Funeral de Javier Mosquera en La Milagrosa./Arnaldo García
Funeral de Javier Mosquera en La Milagrosa. / Arnaldo García

La despedida del jefe de Urología de Cabueñes, fallecido de forma repentina, abarrotó La Milagrosa

Aida Collado
AIDA COLLADOGijón

Comenzaba el párroco de La Milagrosa, ante una iglesia llena hasta los topes, recordando las palabras que un día antes había dirigido uno de los desconcertados colegas del jefe de Urología del Hopital de Cabueñes, Javier Mosquera, a la madre de su compañero repentinamente fallecido. «Tiene que estar orgullosa, porque su hijo, además de ser un gran profesional y una gran persona, fue un hombre que se implicó con la sanidad y trabajó para que cada día fuese mejor». Pocas cosas más valiosas podría haber destacado Marcelino Montoto sobre la figura del médico de 58 años, que el miércoles se encontró indispuesto durante una sesión clínica con los miembros de su equipo quienes, pese a su inmediata respuesta, no pudieron hacer nada por salvar su vida.

«La vida de Javier fue relativamente corta», concedió el cura, «pero puso su grano de arena para que el mundo fuera mejor». Lo hacía, en el mismo momento de su muerte, desde el Hospital de Cabueñes.
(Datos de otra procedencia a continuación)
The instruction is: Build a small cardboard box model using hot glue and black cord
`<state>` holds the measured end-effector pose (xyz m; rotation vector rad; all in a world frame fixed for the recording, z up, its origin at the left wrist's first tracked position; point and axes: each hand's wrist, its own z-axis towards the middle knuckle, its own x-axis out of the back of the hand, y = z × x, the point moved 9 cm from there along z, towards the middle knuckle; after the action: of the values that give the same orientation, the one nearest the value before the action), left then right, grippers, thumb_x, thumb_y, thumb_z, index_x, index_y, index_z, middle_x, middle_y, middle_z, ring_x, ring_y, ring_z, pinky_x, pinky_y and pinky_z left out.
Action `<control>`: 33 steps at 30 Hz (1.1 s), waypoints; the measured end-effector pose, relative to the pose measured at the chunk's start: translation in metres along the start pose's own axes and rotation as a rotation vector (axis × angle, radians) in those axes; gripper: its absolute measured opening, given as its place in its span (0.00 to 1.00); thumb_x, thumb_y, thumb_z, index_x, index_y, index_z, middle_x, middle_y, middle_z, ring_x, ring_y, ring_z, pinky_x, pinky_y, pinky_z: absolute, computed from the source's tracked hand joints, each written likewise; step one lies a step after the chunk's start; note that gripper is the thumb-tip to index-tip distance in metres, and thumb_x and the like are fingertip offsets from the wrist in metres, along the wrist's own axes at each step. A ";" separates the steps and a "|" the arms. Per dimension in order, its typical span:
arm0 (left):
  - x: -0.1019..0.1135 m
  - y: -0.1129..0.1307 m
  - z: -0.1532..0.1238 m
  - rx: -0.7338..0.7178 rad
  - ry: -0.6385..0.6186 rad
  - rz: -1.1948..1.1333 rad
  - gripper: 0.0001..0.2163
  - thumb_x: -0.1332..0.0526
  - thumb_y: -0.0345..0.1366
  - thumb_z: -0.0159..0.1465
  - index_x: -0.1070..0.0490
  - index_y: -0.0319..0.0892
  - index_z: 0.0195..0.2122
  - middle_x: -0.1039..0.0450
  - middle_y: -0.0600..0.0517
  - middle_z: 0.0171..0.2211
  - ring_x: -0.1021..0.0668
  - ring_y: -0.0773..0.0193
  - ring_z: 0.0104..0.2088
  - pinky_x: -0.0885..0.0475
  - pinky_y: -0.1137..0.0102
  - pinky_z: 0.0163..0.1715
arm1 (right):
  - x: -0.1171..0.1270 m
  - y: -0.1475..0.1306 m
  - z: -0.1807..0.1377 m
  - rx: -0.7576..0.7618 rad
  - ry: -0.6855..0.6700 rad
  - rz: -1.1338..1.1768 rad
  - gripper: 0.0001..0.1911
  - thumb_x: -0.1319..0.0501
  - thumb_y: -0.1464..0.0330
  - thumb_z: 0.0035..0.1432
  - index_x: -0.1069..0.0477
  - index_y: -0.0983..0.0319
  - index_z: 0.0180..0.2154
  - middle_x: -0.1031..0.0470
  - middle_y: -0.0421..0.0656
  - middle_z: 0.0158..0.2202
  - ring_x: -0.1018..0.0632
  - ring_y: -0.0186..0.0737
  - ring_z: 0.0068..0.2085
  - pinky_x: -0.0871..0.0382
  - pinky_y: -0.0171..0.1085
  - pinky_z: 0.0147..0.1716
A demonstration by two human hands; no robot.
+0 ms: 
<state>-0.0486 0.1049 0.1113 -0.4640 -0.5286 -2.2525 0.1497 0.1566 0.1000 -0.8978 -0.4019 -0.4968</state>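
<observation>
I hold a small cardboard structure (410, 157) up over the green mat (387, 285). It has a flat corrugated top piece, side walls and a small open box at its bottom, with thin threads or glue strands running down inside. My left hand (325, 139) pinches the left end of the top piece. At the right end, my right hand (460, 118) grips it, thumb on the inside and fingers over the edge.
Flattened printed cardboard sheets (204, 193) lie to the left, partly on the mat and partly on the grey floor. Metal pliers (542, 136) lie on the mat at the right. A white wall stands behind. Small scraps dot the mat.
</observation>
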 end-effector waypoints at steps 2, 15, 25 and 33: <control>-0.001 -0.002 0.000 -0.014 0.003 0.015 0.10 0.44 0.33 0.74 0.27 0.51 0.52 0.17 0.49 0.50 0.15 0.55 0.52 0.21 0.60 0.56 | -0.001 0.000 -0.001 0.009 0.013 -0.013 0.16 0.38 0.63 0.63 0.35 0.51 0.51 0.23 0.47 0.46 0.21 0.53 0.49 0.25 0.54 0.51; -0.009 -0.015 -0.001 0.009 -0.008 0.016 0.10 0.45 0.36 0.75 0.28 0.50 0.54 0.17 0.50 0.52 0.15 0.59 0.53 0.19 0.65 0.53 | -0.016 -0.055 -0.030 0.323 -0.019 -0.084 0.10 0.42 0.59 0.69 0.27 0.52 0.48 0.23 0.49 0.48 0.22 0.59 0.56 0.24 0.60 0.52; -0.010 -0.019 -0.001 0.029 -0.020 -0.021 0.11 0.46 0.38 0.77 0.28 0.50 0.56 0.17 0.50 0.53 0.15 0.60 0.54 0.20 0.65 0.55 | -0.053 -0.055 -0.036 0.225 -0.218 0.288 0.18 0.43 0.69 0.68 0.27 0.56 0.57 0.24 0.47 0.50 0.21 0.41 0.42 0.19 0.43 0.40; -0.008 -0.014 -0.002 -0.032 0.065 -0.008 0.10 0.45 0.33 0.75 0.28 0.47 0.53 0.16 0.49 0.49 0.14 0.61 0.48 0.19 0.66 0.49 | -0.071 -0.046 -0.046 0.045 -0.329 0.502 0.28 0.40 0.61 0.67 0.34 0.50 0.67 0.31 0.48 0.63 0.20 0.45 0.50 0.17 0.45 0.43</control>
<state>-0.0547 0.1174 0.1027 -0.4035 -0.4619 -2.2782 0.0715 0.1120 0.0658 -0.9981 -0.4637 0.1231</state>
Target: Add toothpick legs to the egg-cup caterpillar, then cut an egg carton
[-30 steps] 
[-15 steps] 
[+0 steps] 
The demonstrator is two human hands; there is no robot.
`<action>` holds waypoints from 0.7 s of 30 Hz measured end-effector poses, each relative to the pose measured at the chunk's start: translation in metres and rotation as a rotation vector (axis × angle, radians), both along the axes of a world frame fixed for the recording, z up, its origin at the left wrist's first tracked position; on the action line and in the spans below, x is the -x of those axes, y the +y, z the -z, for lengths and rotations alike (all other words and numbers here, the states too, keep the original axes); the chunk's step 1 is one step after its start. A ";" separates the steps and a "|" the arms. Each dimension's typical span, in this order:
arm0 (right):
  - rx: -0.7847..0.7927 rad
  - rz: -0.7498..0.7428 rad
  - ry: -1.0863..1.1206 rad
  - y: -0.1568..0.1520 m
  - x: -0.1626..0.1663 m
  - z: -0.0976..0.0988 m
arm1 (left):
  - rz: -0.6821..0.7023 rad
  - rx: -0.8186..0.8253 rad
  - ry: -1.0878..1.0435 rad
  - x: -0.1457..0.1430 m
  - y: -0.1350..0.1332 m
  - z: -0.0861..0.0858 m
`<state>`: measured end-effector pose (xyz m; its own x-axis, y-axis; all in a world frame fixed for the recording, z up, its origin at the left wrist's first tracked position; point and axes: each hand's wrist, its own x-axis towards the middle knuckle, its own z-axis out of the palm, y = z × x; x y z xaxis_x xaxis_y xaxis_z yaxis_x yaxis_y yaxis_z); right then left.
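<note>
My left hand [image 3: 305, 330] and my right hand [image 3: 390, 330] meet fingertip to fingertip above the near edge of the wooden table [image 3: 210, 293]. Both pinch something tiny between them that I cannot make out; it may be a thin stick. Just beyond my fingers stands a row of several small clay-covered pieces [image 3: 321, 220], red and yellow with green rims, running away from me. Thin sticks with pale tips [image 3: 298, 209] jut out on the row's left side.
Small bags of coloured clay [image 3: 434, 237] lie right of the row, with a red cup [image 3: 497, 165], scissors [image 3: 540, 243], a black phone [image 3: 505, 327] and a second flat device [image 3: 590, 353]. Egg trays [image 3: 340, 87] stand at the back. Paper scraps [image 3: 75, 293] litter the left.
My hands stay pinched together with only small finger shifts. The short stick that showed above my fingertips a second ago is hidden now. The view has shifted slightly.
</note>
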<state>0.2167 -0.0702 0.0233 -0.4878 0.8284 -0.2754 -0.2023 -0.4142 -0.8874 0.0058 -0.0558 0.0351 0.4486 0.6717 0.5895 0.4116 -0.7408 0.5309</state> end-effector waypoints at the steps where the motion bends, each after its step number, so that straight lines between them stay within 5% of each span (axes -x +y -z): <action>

Y «aunque un grano no hace playa, muchos sí».

Por eso, invitó a los presentes a dar las «gracias por los 58 años que vivió con nosotros, gracias por todas las cosas buenas que hizo desde la Medicina».

El párroco se hizo cargo del «gran dolor» de sus seres queridos y, tras la lectura de la Carta del Apóstol San Pablo a los Corintios, confió en que la familia mantenga «la esperanza». Porque, insistió ante sus desolados amigos, «la muerte no tuvo la última palabra sobre Javier».